How bioarchaeologists read skeletons
Interpreting a skeleton combines medical knowledge with careful inference. Specialists commonly examine:
- Teeth: to estimate age, diet, and periods of stress or malnutrition.
- Pelvis and skull: to estimate sex, with DNA providing stronger confirmation when it can be obtained.
- Joint surfaces and bone thickness: to identify repeated movements, such as sustained archery practice or long-term riding.
- Healed fractures and embedded objects: which may point to injuries from fighting.
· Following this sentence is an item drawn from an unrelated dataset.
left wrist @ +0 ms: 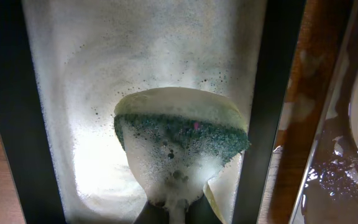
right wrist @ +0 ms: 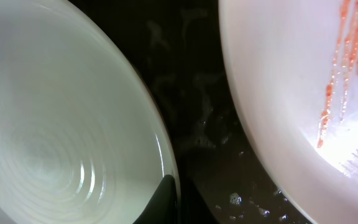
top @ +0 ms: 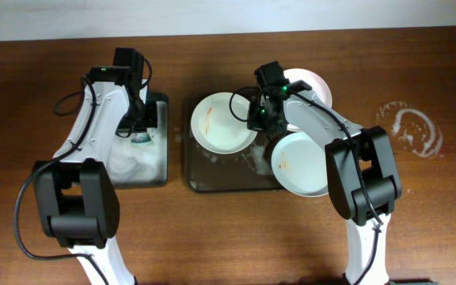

In these Azerbaijan cases, the argument does not rest on weapons alone: it is the combination of grave goods with patterns of joint wear and riding-related changes that strengthens the interpretation of organised combat roles.
What future digs could still reveal
For every grave carefully excavated, many more remain undisturbed-or have already been damaged. Across the Caucasus and steppe, burial sites are increasingly threatened by climate-driven erosion, construction and looting, turning each field season in places like Nakhchivan into a race against loss.
If further excavations uncover more female warrior-style burials, the case for a broad, connected tradition of women fighters will become harder to dismiss. Conversely, new evidence may reveal sharper regional differences: some communities may have integrated women into warfare extensively, while others kept fighting roles largely male.
Either way, the Nakhchivan burials have already shifted the terms of the discussion. The question is no longer whether women ever fought, but where, when and under what conditions societies expected them to do so-and how those realities became transformed into the enduring stories we now call myth.